De nombreuses bactéries pathogènes connues (comme Escherichia, Pseudomonas, Helicobacter) sont didermes et leur membrane externe leur sert de barrière protectrice supplémentaire contre les agressions de l’environnement, dont les antibiotiques. Par conséquent, une meilleure compréhension des mécanismes impliqués dans la construction et le maintien de l'enveloppe des bactéries est un enjeu de recherche avec des applications importantes dans la lutte contre les maladies infectieuses.
L’ancêtre de toutes les bactéries était un diderme
Simonetta Gribaldo et son équipe à l’Institut Pasteur explorent la biodiversité des microorganismes en utilisant des approches qui permettent d’adresser des transitions évolutives majeures dans l’histoire de la vie. Leurs travaux récents ont défié un paradigme bien établi en évolution microbienne, en montrant que l'ancêtre de toutes les bactéries était un diderme, et que les monodermes ont évolué successivement par perte de la membrane externe. Il est intéressant de noter que toutes ces pertes se sont produites exclusivement dans une seule partie de l'arbre phylogénétique des bactéries, connue sous le nom de Terrabactéries, mais jamais dans les bactéries appartenant à la deuxième partie de cet arbre, les Gracilicutes.
Etant donné l’importance de la stabilité et de l'intégrité de l'enveloppe pour la vie des bactéries, les transitions d'un diderme à un monoderme ont dû être des événements critiques dans l'évolution des bactéries. Comment ces transitions se sont-elles produites ? Les Terrabactéries semblent être la clé pour répondre à cette question fondamentale en biologie évolutive.
Mais où est passée la deuxième membrane ?
La première action à entreprendre pour répondre à cette question sera de combler le manque d’information génétique sur les différents membres des Terrabactéries ainsi que d’obtenir des images de leurs enveloppes. Cela permettra de savoir quand et combien de fois la membrane externe a été perdue et d’identifier les gènes-clés qui ont été impliqués dans cette transition. L’effet des gènes identifiés sera testé expérimentalement chez Veillonella parvula, une Terrabactérie diderme qui se trouve dans le microbiote humain. Elle a été cultivée dans le laboratoire de Simonetta Gribaldo pour pouvoir être modifiée génétiquement et utilisée comme modèle pour cette étude.

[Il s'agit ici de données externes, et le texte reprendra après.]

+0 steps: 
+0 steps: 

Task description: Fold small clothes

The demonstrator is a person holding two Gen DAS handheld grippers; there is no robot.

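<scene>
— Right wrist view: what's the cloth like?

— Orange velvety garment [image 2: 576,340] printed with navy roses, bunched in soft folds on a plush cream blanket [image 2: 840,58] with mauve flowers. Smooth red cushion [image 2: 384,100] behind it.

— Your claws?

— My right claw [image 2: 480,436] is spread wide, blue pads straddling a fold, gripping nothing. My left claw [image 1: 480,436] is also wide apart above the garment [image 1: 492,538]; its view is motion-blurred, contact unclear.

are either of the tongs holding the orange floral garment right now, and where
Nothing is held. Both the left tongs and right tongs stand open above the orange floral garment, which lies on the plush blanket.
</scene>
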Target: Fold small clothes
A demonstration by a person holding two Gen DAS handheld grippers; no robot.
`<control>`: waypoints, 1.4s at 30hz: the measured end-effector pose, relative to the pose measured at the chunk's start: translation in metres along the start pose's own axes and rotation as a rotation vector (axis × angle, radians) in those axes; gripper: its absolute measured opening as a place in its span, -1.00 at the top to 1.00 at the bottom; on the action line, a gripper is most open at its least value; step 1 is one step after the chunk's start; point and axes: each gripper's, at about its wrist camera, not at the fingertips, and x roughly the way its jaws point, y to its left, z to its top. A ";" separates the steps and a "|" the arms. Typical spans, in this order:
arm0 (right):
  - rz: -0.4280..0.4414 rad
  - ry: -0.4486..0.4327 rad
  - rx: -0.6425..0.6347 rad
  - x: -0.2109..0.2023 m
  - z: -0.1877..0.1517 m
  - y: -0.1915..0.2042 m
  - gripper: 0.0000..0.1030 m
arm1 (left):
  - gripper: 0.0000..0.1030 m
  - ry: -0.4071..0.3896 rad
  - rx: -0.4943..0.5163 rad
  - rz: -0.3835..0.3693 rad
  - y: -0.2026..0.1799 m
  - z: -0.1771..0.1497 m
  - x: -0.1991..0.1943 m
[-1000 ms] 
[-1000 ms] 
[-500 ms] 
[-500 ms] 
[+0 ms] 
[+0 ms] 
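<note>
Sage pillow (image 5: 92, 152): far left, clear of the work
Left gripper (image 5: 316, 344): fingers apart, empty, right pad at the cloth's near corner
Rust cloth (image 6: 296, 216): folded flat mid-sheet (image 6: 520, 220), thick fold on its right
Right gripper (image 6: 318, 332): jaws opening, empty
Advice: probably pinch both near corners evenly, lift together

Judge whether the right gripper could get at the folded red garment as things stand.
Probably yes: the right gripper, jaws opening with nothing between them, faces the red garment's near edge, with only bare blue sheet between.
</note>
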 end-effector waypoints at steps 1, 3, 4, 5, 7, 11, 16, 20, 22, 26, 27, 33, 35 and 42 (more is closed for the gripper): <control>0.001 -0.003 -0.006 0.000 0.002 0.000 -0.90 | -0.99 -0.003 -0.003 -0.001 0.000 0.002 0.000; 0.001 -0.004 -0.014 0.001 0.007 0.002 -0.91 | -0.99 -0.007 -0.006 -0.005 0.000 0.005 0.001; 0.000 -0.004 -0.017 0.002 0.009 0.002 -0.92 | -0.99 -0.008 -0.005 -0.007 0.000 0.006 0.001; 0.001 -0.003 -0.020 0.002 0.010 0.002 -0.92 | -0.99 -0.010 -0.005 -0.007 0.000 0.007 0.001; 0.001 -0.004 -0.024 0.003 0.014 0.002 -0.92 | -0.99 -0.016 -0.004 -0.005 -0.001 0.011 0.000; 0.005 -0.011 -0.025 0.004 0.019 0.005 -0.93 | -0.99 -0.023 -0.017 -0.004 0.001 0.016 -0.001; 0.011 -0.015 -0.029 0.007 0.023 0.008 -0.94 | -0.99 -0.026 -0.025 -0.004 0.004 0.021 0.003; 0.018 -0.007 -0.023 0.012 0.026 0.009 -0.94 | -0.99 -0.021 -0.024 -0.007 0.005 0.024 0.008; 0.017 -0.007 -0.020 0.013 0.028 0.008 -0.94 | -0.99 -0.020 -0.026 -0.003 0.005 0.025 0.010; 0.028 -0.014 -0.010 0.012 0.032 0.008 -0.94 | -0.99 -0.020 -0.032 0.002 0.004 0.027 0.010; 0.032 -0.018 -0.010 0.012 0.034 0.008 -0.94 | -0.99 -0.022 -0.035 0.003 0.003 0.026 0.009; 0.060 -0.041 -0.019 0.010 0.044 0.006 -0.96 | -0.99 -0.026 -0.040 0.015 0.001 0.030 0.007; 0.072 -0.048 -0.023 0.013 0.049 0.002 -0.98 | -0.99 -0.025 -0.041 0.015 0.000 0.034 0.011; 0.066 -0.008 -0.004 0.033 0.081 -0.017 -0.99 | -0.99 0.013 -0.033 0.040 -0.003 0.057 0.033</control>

Des mutants ainsi générés et dont la membrane externe sera fragilisée, seront forcés à la perdre dans des expériences « d’évolution accélérée » (des centaines de générations de bactéries). Ce sera la première fois que l’on génère un monoderme à partir d’un diderme dans un laboratoire !
Ainsi, ce projet soutenu par Impulscience® mettra en lumière l’une des principales transitions évolutives chez les bactéries, qui impacte non seulement leur biodiversité et leur évolution, mais également l'adaptation au stress et la perturbation de leur enveloppe. De plus, en identifiant le talon d’Achille qui permet aux bactéries de perdre leur membrane externe, ce projet pourra proposer des pistes dans la lutte contre les pathogènes.
Simonetta Gribaldo en quelques mots
Simonetta Gribaldo a effectué son doctorat à l’Université La Sapienza à Rome, en Italie. À la suite de ses séjours post-doctoraux dans plusieurs instituts de recherche parisiens, elle est recrutée à l’Institut Pasteur en 2005. Depuis, sa recherche est portée sur différentes facettes de la biodiversité et l’évolution des micro-organismes, comme les bactéries et les archées.
Simonetta Gribaldo est particulièrement attachée au mentorat des jeunes générations de chercheurs et chercheuses, dans le domaine de la bio-informatique et de la biologie de l’évolution.